Alejandra tenía 22 años. Durante su niñez y adolescencia, los de su colonia la consideraban como una persona amigable, honesta y tranquila. Sus padres la llevaban a la iglesia desde niña. Fue presidenta de jóvenes durante dos años y allí conoció a su esposo. Ambos tenían buena reputación.
Tiempo después, se vieron obligados a mudarse a otro lugar, debido a que su esposo no encontraba trabajo. Dejaron de asistir a la iglesia, porque las que había en la nueva colonia no pertenecían a la misma denominación de la suya. Él encontró trabajo como vigilante de una farmacia.
Los primeros días, trataban de entenderse el uno al otro y se contaban lo que habían hecho durante el día. Al parecer, todo iba bien. Se convirtieron en padres y se sentían felices de ello. El joven encontró otro trabajo de vigilante donde también se trabajaba 48 horas, pero la paga era mucho mejor.
Su hijo cumplió un año. Lo celebraron en compañía de los vecinos y amigos. Y, al igual que en las películas, uno de los invitados llevó una botella de alcohol. La pareja pensó que un año lejos de la iglesia representaba un año lejos de Dios y que, a lo mejor, él ya se había olvidado de ellos.

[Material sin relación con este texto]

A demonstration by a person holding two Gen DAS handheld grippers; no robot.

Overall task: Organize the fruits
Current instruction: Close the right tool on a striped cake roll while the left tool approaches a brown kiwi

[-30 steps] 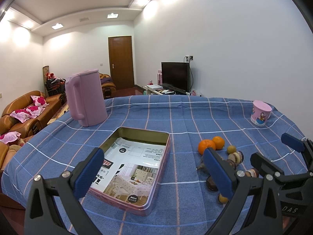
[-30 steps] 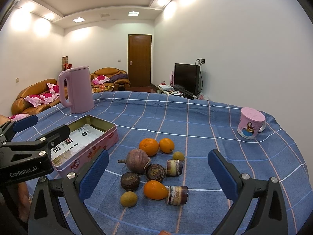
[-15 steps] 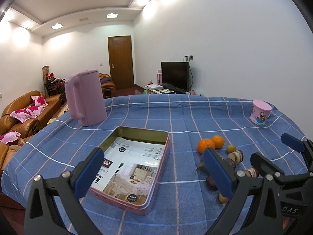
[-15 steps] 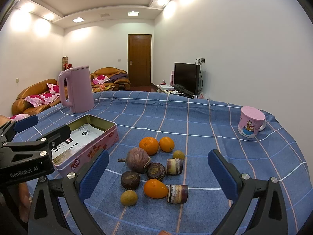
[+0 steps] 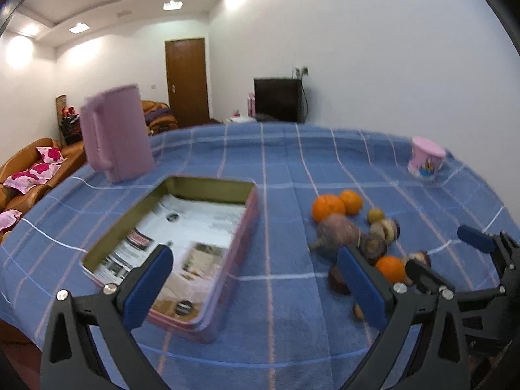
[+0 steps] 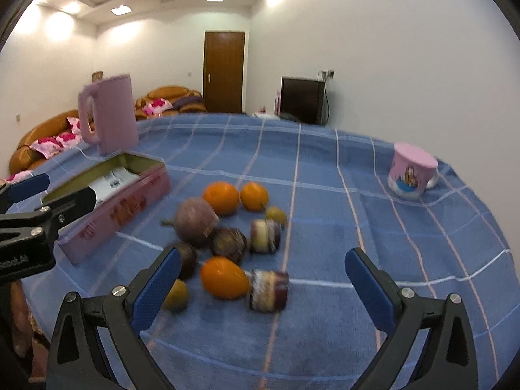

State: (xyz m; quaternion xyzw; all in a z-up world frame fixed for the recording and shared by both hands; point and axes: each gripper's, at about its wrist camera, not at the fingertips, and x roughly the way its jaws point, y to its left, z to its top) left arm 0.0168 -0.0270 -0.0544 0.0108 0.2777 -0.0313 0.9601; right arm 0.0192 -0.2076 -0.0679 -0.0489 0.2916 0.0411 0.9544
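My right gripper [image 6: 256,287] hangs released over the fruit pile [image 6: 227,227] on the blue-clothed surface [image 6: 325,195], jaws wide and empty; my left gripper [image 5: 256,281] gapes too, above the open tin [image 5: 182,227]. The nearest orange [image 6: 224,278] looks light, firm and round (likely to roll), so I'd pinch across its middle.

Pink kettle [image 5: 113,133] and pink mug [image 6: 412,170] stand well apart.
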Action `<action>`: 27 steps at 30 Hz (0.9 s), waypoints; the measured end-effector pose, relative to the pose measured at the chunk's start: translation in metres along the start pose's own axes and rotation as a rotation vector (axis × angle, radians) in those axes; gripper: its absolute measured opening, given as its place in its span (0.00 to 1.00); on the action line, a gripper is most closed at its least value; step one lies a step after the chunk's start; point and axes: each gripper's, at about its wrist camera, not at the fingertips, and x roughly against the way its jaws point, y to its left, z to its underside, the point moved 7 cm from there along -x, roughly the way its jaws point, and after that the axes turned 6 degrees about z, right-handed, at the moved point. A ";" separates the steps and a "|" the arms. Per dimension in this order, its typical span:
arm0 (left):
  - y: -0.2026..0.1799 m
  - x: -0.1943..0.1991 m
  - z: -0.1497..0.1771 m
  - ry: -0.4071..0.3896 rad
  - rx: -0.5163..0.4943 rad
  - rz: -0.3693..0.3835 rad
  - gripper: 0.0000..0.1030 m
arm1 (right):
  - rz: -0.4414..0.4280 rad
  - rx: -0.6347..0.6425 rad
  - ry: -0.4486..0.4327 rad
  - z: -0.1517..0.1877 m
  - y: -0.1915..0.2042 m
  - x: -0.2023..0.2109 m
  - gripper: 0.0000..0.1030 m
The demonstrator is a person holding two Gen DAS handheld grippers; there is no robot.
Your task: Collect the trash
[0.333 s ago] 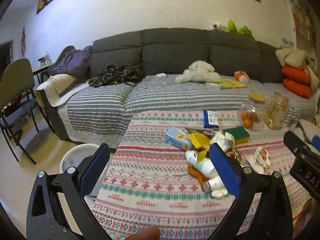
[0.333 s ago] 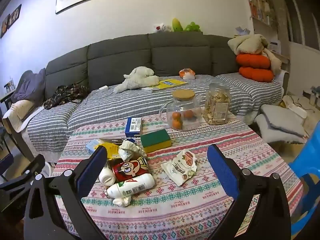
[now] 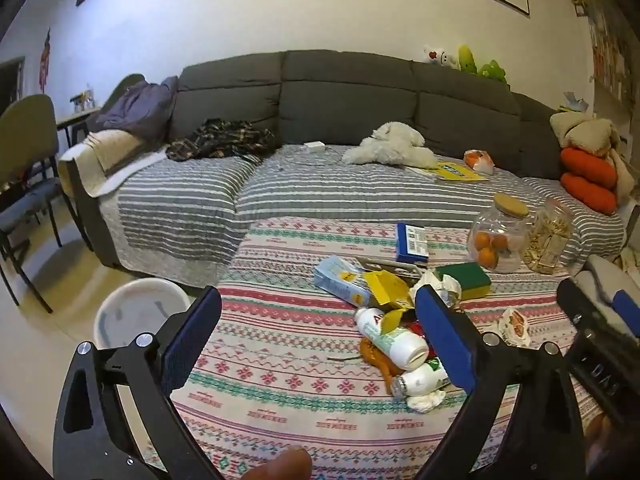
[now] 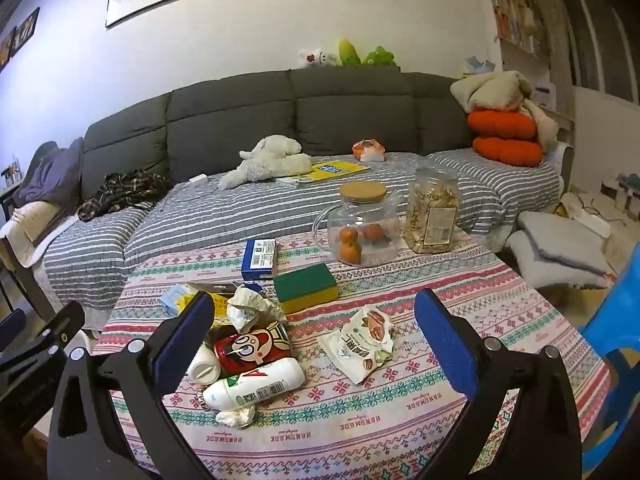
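Both my tongs are spread as wide as they go and hold nothing. The left gripper (image 3: 318, 336) hangs over the near edge of the table (image 3: 280, 396), and the right gripper (image 4: 312, 340) looks down across the same cloth.

I take the green sponge (image 4: 306, 286) as my landmark. The trash sits in a heap just on the near-left side of it: a crumpled tissue (image 4: 250, 306) touching its corner, a red can (image 4: 252, 346) in front of that, and a white bottle (image 4: 256, 386) nearest me. A torn snack wrapper (image 4: 360, 342) lies on its own, in front of the sponge and slightly right. The white bin (image 3: 136, 318) stands on the floor, well off to the left of the sponge, beyond the table edge.

The white bottle lies on its side — long axis running left to right across my right-hand view, with the cap end toward the left and a little nearer me. The can lies on its side too, roughly parallel.

I judge the risk to be rolling: if I close along the bottle's length rather than across its body, it could squirt out and push the heap around. Reaching deeper, my wide jaws could catch the sponge, which may not be trash at all.
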 end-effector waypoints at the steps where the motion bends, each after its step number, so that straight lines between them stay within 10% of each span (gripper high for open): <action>1: 0.000 -0.001 -0.001 0.002 0.005 0.004 0.91 | 0.004 0.005 -0.004 -0.001 0.001 -0.001 0.94; 27: -0.001 -0.002 0.006 -0.003 0.011 0.011 0.93 | 0.002 0.009 -0.024 -0.003 0.006 0.002 0.94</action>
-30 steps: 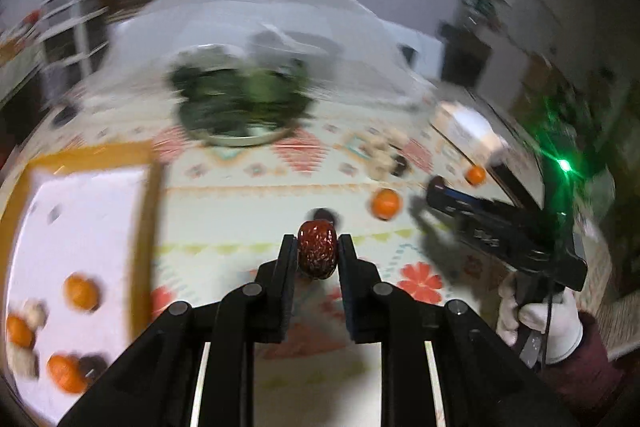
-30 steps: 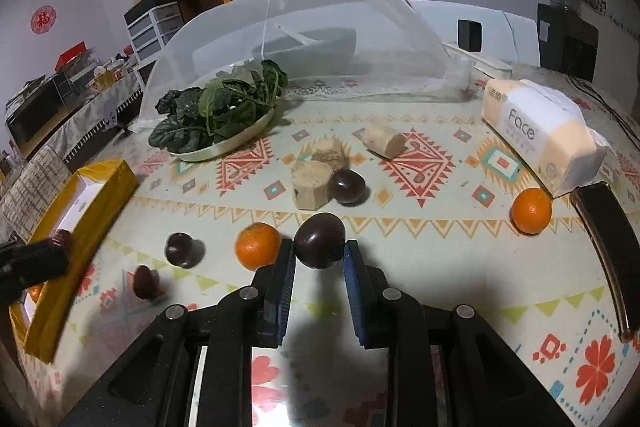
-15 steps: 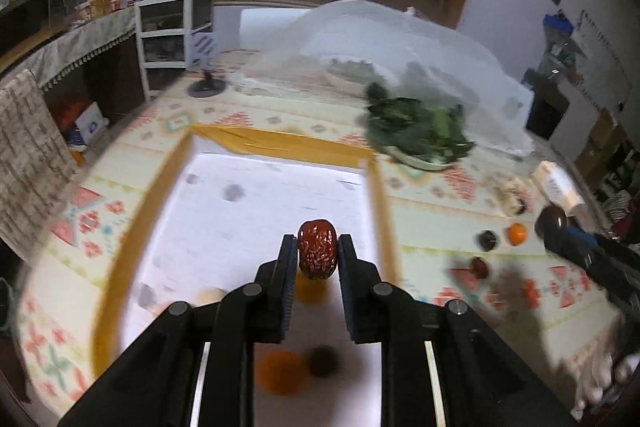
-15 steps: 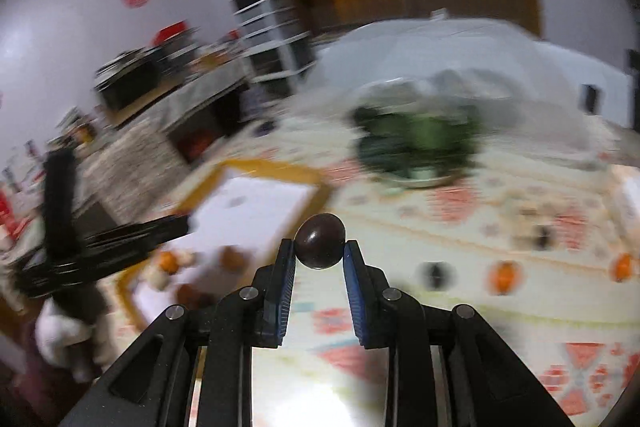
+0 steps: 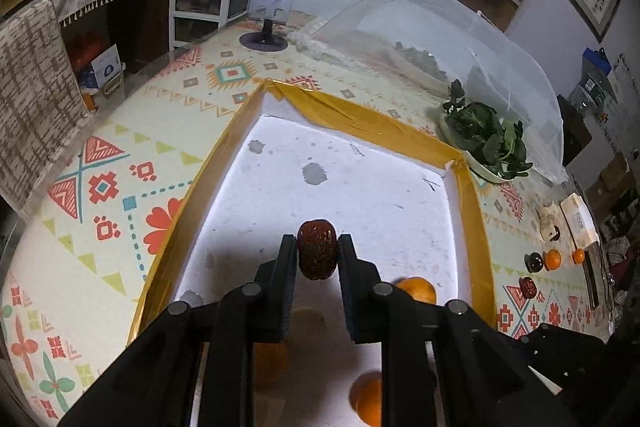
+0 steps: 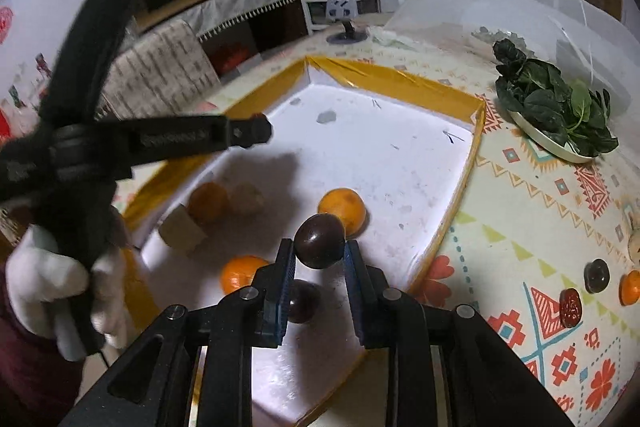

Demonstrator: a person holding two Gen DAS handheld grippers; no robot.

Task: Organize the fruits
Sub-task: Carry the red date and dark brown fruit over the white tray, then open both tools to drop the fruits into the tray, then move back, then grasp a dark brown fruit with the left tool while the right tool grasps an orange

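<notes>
Both grippers are at the delivery step over the yellow-rimmed tray: the left gripper grasps a wrinkled red date, the right gripper grasps a dark round fruit, and next each probably must lower and release its fruit inside the tray.

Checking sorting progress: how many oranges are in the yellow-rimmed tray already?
3: one orange just behind the held dark fruit, one left of the right gripper, one shadowed near the tray's left wall. The gripper may hide more.
</notes>
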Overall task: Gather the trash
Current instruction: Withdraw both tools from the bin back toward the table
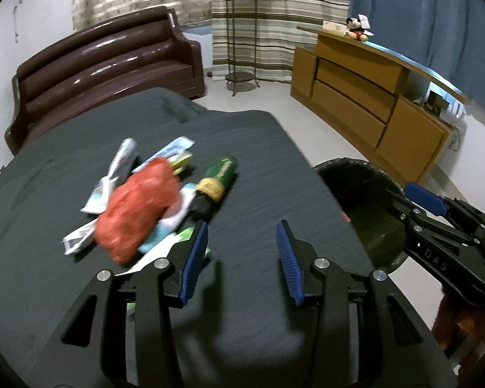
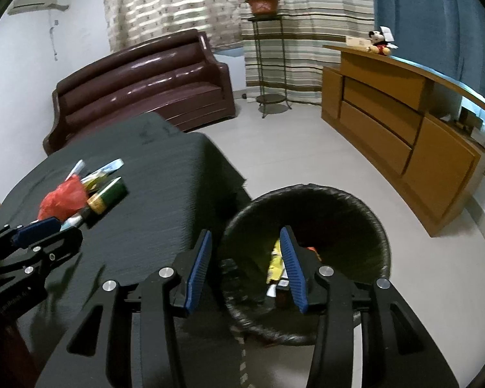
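Observation:
A heap of trash lies on the dark-clothed table: a crumpled red bag, a green bottle with a yellow band, and white and blue wrappers. My left gripper is open and empty just right of the heap. A black-lined bin stands on the floor beside the table, with a yellow wrapper inside. My right gripper is open and empty above the bin's near rim. The bin also shows in the left wrist view, as does the right gripper.
A brown sofa stands behind the table. A wooden cabinet with a plush toy runs along the right. A plant stand is by the curtains. Pale floor lies between the furniture.

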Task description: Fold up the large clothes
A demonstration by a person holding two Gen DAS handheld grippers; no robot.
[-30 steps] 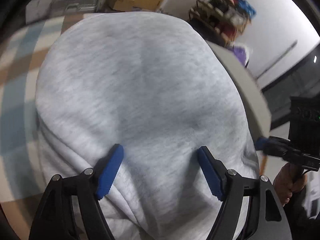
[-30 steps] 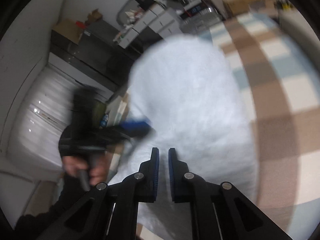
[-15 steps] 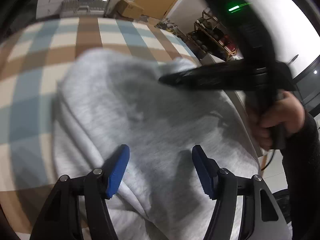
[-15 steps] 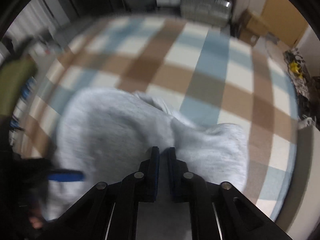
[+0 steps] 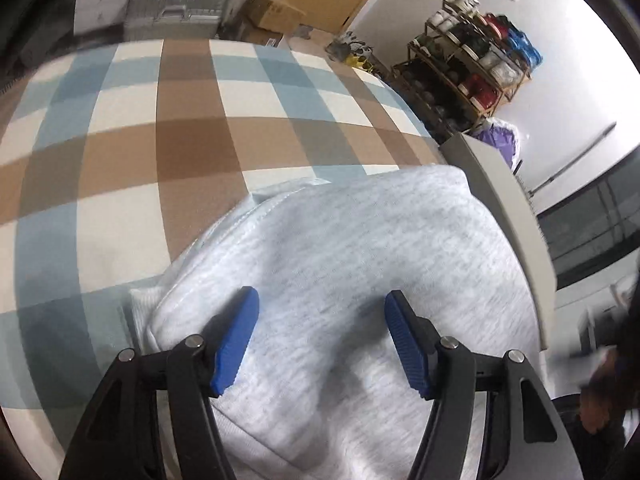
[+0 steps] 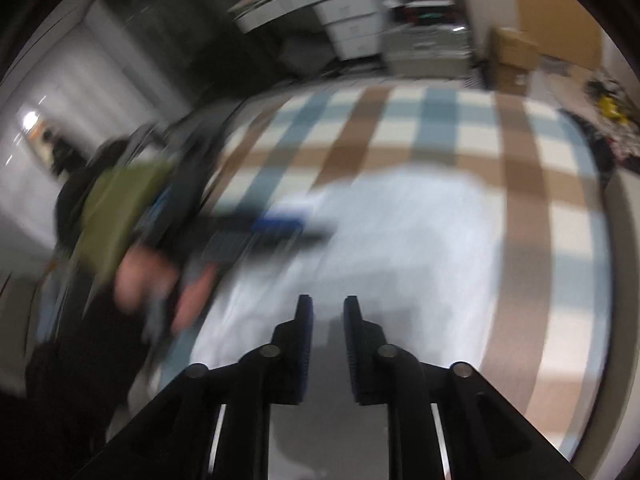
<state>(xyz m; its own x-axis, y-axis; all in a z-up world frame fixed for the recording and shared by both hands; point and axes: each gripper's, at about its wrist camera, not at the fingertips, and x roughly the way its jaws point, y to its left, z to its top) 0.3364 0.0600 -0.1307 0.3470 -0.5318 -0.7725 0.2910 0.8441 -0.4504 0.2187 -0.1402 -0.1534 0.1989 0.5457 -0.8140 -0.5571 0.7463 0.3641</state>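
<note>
A folded grey sweatshirt (image 5: 360,280) lies on the checked blanket (image 5: 120,160), near its right edge beside a pale board (image 5: 516,216). A rack (image 5: 464,64) stands beyond (nothing legible). The left gripper (image 5: 320,336) hovers above it, jaws apart and empty. The right gripper (image 6: 327,320) is opening, nothing between.

ahead of me a blue, brown and cream checked cloth (image 5: 192,128) spreads; beyond it a brown cardboard box (image 5: 272,10), a wooden shelf rack (image 5: 464,68) against my white wall (image 5: 568,92).
</note>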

Poco a poco fueron embriagándose y no se daban cuenta de todo lo que decían y hacían. Los invitados fueron yéndose hasta quedar solo ellos y la criatura. De pronto, ella dijo a él que no le había gustado cómo lo había mirado la hija del panadero. El muchacho le contestó en forma de reclamo, asegurando que, como todo el día pasaba lejos de casa, no sabía qué hacía ella a sus espaldas.
Por primera vez, se gritaron el uno al otro y se acusaban de cosas que ni siquiera eran verdad. Pero había una razón: estaban ebrios. Estado en el que nunca se habían encontrado ni conocían. La discusión se puso más ardiente, a tal grado que, aquella fiesta concluyó con la disputa por la criatura. Se pusieron como locos y terminaron clavándole un cuchillo de cocina en el pecho a su hijo. Aquella fiesta fue una tragedia.
Esto pasó cerca de mi casa. Hoy, ellos están en la cárcel por homicidio. Pero he cambiado sus nombres. Esta historia nos deja una verdadera lección. El alcohol no es amigo de nadie. No debemos culpar a Dios de las cosas que hacemos, ya sea por estar bajo los efectos de drogas, alcohol o simplemente cuando estamos muy enojados.
La Palabra de Dios nos enseña en el Proverbio 23:31-33 que “No veas al vino cuando rojea, cuando resplandece su color en la copa. Se entra suavemente; mas al fin como serpiente morderá, y como áspid dará dolor. Tus ojos mirarán cosas extrañas, y tu corazón hablará perversidades.” Es una manera que Dios utiliza para advertirnos de los efectos que trae caer en las garras del alcohol. Sería bueno que en vez de ingerir bebidas embriagantes, mejor nos embriagáramos del amor de Dios, el cual da vida y vida en abundancia.